Do I need to add new intrinsic functions for the OpenGL shading language swizzle?

OpenGL shading language (GLSL) is like a C subset language, but it contains some special features, ex: native vector type & swizzle.
In GLSL, you can declare vector types:

void main()
{
vec4 a;
vec3 b;
vec2 c;
}

You can access the element of vector by using .xyzw, it means the 1st, 2nd, 3rd, 4th element of the vector are x, y, z, w.
Ex:

void main()
{
float f;
vec4 a = vec4(1.0, 2.0, 3.0, 4.0);
vec4 b = vec4(3.0, 4.0, 5.0, 6.0);

v4.xyw = vec2(2.5, 3.3. 7.7);
f = v4.y;

b.xy += a.xy;
}

Because my chip supports this facility in instruction & register level, I think I have to preserve the semantic of this ‘vector’ and ‘swizzle’. I don’t think this GLSL::vector can be represented directly by the llvm::vector type, because I can just operate on some elements on a GLSL::vector rather than 4 elements all the time. (Am I right about this thought?)

Hence, I think I would need to add some new ‘intrinsic’ function in LLVM, and use llvm::vector to represent GLSL::vector.

Ex:

vec4 a;
vec3 b
a.xyz = b;

will be translate to

llvm::vector<4> a;
llvm::vector<3> b;
intrinsic_vector3_to_vector4_assign(a, 0, 1, 2, b);

Then in the backend, I can see this intrinsic function, and do instruction selections based on this intrinsic.

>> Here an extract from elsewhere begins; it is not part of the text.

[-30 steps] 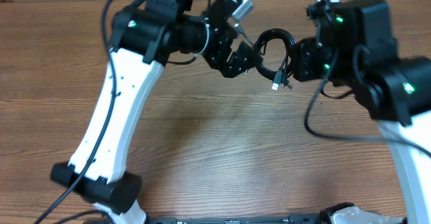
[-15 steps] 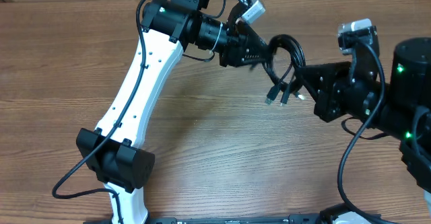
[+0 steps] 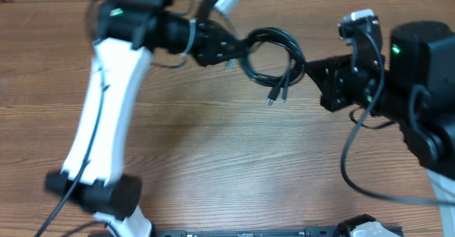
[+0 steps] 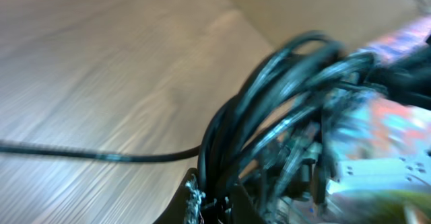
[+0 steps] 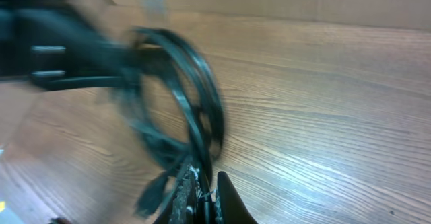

Ex: intrinsic_vector3_to_vector4_assign will be translated to single machine instruction: mov a.xyz, b.xyz.

Am I right on this thought? Does it really needs to add LLVM intrinsic functions to support OpenGL shading language?
Or am I missing some really usful mechanism in LLVM to natively support this?

Comments are welcome.

No, you don't need to extend LLVM for this. We fully support vector operations (like shuffles, insertions, extractions) at the IR level. You should decompose these operations in your parser and then reassemble them in the code generator.